Manchmal brauchen wir einen zweiten Anlauf und dann leiten wir ihn so ein oder schreiben die Abkürzung „m.a.W.“ Wenn es gut geht, dann ist das, was man jetzt „mit anderen Worten“ sagt, klarer und kürzer als das zuvor Gesagte, und also verständlicher. „Alles Verstehen ist Übersetzen“, hat einmal der französische Philosoph Paul Ricoeur gesagt. Ob dies umgekehrt auch gilt: „Alles Übersetzen ist Verstehen“?
In diesen Tagen finden in Reutlingen die 11. Baden-Württembergischen Übersetzertage unter dem Titel „Mit anderen Worten“ statt. Übersetzerinnen und Übersetzern sind Fragen nach dem Verstehen sehr vertraut. Das Übersetzen soll ja schließlich helfen, das Original verständlich zu machen. Doch wenn dann
„die Worte schillern in verschiedenen Bedeutungen“, dann wird es schwierig. Der aktuelle deutsche Buchpreisträger Robert Menasse hat in einem seiner früheren Theaterstücke („Dr. Hoechst“) diese Schwierigkeiten aufgegriffen und fragt nach „der alleinig wahren“ Übersetzung und setzt gar noch eins drauf: „Was ist die offenbarte Wahrheit?“ Vielleicht geht es also beim Übersetzen nicht nur ums Verstehen, sondern sogar um Wahrheit.
Freilich, Schülerinnen und Schüler sind froh, wenn sie einen Fremdsprachentext einigermaßen verstanden haben. Aber wenn wir – so wie gerade – übers Übersetzen etwas grundsätzlicher nachdenken, dann merken wir, wie wir eigentlich alle immerzu übersetzen wollen und müssen, auch wenn wir ein und dieselbe Muttersprache sprechen. Ein besonders anschauliches Beispiel geben gerade unsere Politikerinnen und Politiker in Berlin. Wenn beispielsweise nach den Sondierungsgesprächen die Sprecher der beteiligten Parteien versuchen, die Gesprächsinhalte für die Öffentlichkeit verständlich zu machen. Wie sehr „schillern“ da die Worte in verschiedenen Bedeutungen? Wo liegt da die Wahrheit?

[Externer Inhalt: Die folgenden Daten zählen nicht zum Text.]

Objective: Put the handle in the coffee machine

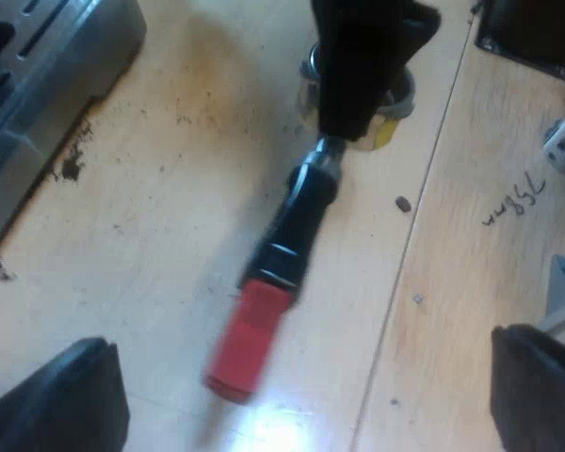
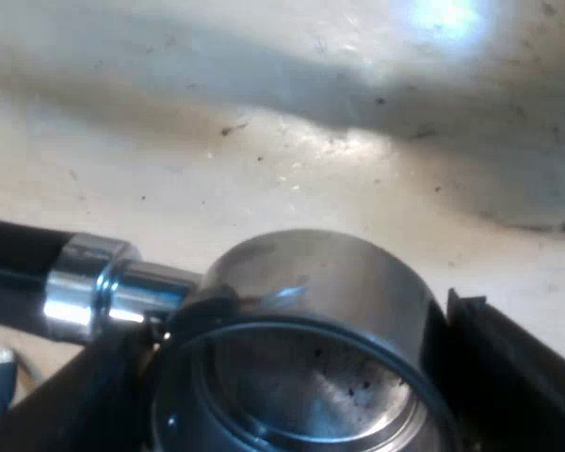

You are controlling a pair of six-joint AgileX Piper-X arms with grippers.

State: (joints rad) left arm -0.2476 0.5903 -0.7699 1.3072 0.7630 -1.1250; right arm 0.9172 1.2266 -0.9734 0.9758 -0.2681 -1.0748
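Holder [image 1: 299, 212], metal, dark handle ending in red: loose, over the wooden table [image 1: 169, 235], between the machine's slotted grey tray [image 1: 38, 85] and the seam joining two table boards; whether it touches the wood cannot be told. Basket end: clamped from both sides between the black fingers [image 2: 508, 367] of the right gripper [image 2: 297, 372], the handle's chrome collar just outside the grip, the basket's inside bare metal with a few dark specks. Left gripper [image 1: 301, 377]: fingers wide apart, holding nothing, hanging over the table near the red end, apart from it. Coffee grounds [image 1: 71, 168]: scattered on the table, thickest beside the tray's edge. Handwriting [image 1: 513, 202]: dark marks on the board across the seam from the holder.
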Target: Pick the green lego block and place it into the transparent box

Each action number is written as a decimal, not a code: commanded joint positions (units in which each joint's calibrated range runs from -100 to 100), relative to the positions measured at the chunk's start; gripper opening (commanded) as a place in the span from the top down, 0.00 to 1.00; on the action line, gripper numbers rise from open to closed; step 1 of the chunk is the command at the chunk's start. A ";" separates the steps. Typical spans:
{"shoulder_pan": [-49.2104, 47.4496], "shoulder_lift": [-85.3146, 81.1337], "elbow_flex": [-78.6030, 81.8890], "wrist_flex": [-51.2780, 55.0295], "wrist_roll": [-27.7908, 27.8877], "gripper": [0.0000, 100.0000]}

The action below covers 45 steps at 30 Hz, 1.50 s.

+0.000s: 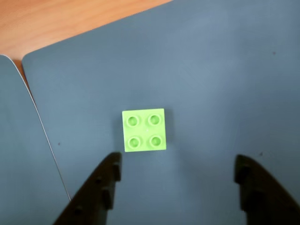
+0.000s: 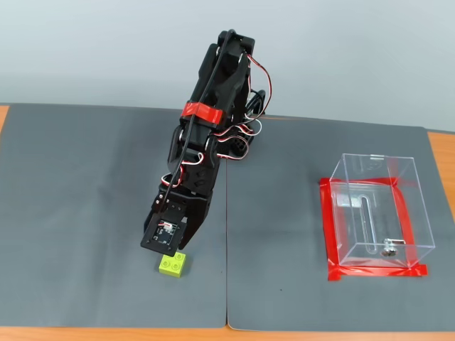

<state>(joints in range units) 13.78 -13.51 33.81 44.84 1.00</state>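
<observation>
A: Gripper (image 1: 176,176)?
B: Jaws spread wide, nothing held. The green lego block (image 1: 144,130) lies studs-up just beyond the fingertips, nearer the left finger in the wrist view.

A: Box?
B: The transparent box (image 2: 377,206) holds no block; red tape (image 2: 377,271) rims its base, well apart to the right in the fixed view.

A: Room?
B: The block rests on the grey mat (image 2: 78,199), near the seam, bare mat around it.

We note, in the fixed view, the green lego block (image 2: 173,265) on the left mat (image 2: 85,213), near its front edge, directly under the arm (image 2: 206,149). The transparent box (image 2: 377,209) sits well apart on the right mat (image 2: 284,234). In the wrist view the block lies ahead of the spread fingers (image 1: 101,187).
</observation>
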 commanded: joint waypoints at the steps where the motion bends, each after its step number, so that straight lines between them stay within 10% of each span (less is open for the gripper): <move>1: -1.66 0.92 -2.56 -0.13 0.17 0.69; 45: -3.08 17.62 -3.28 -9.60 0.22 0.64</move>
<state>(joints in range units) 10.54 3.82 33.63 35.91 1.20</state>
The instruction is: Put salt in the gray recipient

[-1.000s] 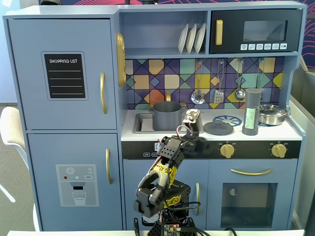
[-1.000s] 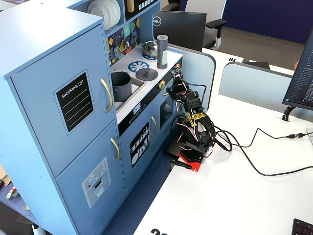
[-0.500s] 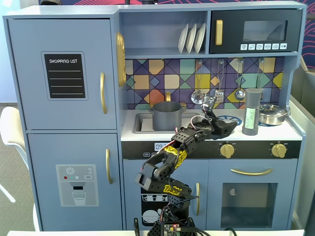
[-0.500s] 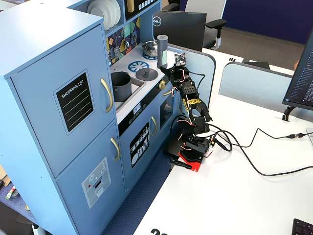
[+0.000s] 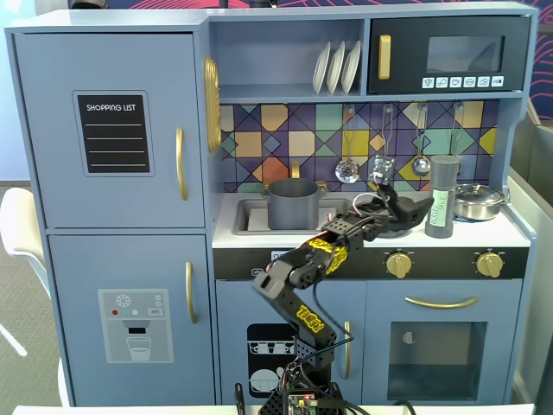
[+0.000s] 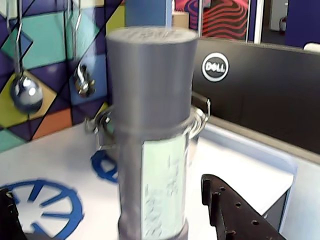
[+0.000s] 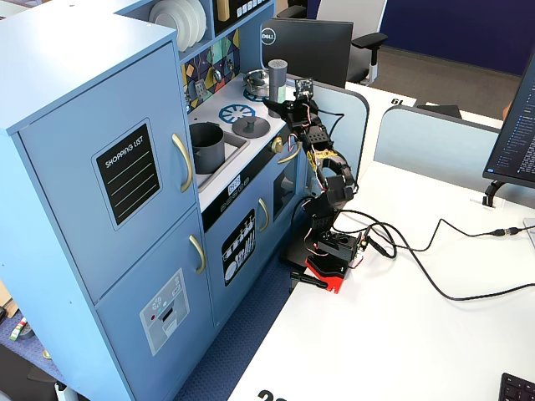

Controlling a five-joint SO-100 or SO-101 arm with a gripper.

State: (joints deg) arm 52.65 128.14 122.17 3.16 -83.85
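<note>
The toy kitchen (image 5: 112, 173) filled a fixed view, its fridge door bearing a black panel (image 5: 113, 133) that read "SHOPPING LIST". Above the counter (image 5: 510, 232) sat a microwave (image 5: 449, 54), and beside it a shelf with three white plates (image 5: 337, 67) standing on edge. A ladle (image 5: 347, 169) and two other utensils hung on the patterned backsplash behind the counter. Behind the kitchen in another fixed view stood a dark monitor (image 7: 318, 46) marked "DELL"; the same logo showed in the wrist view.

The arm (image 5: 302, 285) rose from its base in front of the kitchen and reached up over the counter's front edge toward the right. The pot (image 5: 292, 204) stood in the sink at the counter's left end, well apart from the arm's tip. A shiny steel pan (image 5: 478, 201) sat at the counter's far right, just behind the salt (image 5: 442, 197), partly hidden by it in the wrist view. A flat gray lid (image 7: 250, 126) lay on the counter between pot and salt.

The salt stood upright on the counter near a blue burner ring (image 6: 45, 205); its pale green label carried writing, seemingly "SALT". The gripper (image 5: 422, 210) lay just left of it, the fingers (image 6: 235, 215) spread wide on either side of the shaker in the wrist view, holding nothing.
</note>
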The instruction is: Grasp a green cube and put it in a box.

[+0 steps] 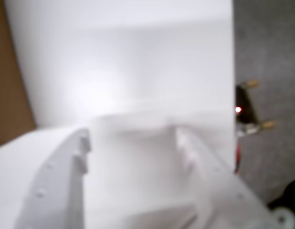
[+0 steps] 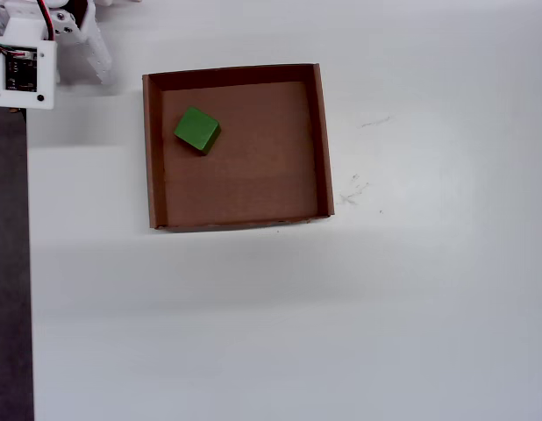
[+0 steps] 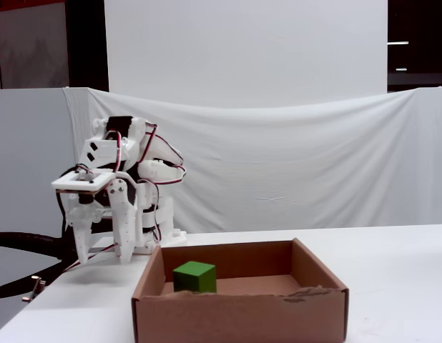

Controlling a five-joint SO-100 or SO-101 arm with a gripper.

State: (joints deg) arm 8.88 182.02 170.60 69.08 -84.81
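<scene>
So the small bright-green cube (image 2: 197, 130) is already sitting flat on the floor of the shallow brown cardboard box (image 2: 323, 140), up in the top-left part of it as the overhead view shows it, close to the left wall but not quite touching as far as I can see. In the fixed view the cube (image 3: 194, 276) is inside the box (image 3: 239, 314) at the left end, with nothing holding it. The white 3D-printed arm is folded up over by its base at the left edge of the white table (image 2: 341, 324), and its two-finger gripper (image 3: 99, 239) hangs pointing down, well apart from the box and off to its left. The fingers look a bit spread with a gap between them, and nothing is pinched; the wrist view agrees, just blurry white fingers (image 1: 80, 152) framing bare table, no green anywhere. My read: the placing step is done and the arm is at or near its rest pose, so the task looks finished. If there's a next move at all, it's just settling into the parked position without swinging toward the box wall. Nothing needs re-grasping, since the cube sits flat and well inside the walls. The small circuit board with the red LED (image 1: 246, 110) off the table's edge is out of the way.
</scene>
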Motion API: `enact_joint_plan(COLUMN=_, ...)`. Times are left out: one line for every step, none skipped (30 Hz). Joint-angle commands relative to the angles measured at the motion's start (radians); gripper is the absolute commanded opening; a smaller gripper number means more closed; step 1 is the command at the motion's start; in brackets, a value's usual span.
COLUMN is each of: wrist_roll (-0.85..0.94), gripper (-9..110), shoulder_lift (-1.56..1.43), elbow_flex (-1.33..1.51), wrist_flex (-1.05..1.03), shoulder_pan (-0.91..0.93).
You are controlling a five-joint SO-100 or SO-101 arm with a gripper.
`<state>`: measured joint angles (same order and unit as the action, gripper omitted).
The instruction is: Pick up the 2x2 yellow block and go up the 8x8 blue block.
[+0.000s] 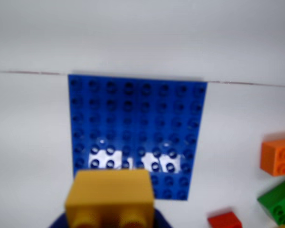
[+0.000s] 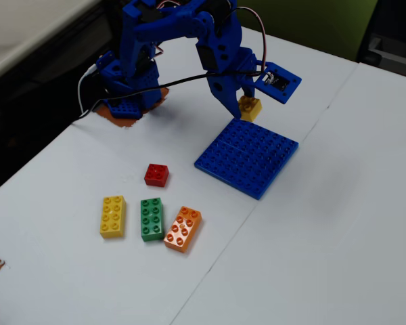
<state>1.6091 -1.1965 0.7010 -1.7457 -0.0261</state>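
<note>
1. Closest to the wrist cam, we're holding the 2x2 yellow block (image 1: 109,197) right at the bottom of the wrist view. The gripper (image 2: 244,106) is clamped on it, fingers pinching its sides, and in the fixed view the block (image 2: 250,107) is hanging in the air just over the near edge of the baseplate.
2. Just past it, the 8x8 blue block (image 1: 137,133) is lying flat on the white table (image 2: 338,223), studs up, nothing on it.
3. So the pickup looks done and we're in the carry step. Next, we reckon, is moving in over the plate and lining up with the studs before lowering.
4. Further out, off to the side: a red brick (image 2: 156,175), long yellow brick (image 2: 113,217), green brick (image 2: 151,219) and orange brick (image 2: 183,229), all well apart from the plate.
5. Hard to see: the wrist view is blurry, the fingers are mostly cut off there, and glare is washing out a few studs.
</note>
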Motion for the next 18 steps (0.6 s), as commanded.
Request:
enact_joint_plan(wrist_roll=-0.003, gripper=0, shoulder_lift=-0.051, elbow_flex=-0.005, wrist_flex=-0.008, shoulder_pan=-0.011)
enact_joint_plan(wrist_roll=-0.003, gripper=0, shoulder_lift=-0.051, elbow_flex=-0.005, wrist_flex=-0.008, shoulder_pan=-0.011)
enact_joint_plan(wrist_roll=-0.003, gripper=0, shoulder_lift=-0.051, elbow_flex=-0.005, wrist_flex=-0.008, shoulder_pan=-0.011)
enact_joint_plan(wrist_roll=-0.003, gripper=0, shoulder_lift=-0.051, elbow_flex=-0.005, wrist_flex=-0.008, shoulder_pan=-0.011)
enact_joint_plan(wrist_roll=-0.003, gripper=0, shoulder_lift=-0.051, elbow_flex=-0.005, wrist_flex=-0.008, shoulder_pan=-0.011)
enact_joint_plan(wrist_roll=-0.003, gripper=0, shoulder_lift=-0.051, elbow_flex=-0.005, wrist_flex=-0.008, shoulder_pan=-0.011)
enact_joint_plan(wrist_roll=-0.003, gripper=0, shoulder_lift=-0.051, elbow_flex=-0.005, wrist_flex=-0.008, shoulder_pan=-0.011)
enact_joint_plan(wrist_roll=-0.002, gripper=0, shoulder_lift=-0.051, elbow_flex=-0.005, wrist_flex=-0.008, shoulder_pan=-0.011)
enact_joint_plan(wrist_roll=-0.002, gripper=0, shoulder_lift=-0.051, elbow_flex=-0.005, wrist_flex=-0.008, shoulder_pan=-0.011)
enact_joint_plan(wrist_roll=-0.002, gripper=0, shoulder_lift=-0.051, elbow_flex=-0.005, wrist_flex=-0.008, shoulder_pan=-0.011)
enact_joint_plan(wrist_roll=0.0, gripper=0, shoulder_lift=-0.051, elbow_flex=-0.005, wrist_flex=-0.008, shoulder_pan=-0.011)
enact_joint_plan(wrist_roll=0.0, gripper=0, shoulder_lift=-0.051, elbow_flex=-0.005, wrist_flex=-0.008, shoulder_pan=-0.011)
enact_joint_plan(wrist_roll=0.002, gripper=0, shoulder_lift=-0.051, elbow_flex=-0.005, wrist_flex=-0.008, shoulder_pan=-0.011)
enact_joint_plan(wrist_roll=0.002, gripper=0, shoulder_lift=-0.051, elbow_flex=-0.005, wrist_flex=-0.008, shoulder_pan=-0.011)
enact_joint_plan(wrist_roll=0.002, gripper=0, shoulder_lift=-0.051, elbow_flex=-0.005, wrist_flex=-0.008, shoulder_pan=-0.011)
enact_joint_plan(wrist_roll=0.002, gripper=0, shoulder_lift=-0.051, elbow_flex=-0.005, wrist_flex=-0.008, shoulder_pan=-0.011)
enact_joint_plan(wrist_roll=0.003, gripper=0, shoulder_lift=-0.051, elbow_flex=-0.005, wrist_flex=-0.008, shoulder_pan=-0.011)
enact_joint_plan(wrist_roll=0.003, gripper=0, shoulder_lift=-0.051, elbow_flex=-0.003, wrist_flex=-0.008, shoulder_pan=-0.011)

Das sind Fragen, die jedoch genauso auch unsere alltäglichen Gespräche betreffen und die uns manchmal sehr zu schaffen machen. Wie sag ich es jetzt richtig?
Umso mehr freuen wir uns, wenn wir das Gefühl haben, verstanden worden zu sein. Wenn wir etwas nicht noch einmal „mit anderen Worten“ sagen müssen. Der biblische Psalmbeter weiß von diesem Glück des Verstanden-Werdens und dankt deshalb Gott: „Du verstehst meine Gedanken von ferne. … Es ist kein Wort auf meiner Zunge, das du, Herr, nicht schon wüsstest.“
Wie gut, dass es im Gespräch mit Gott nicht auf noch einmal andere Worte ankommt.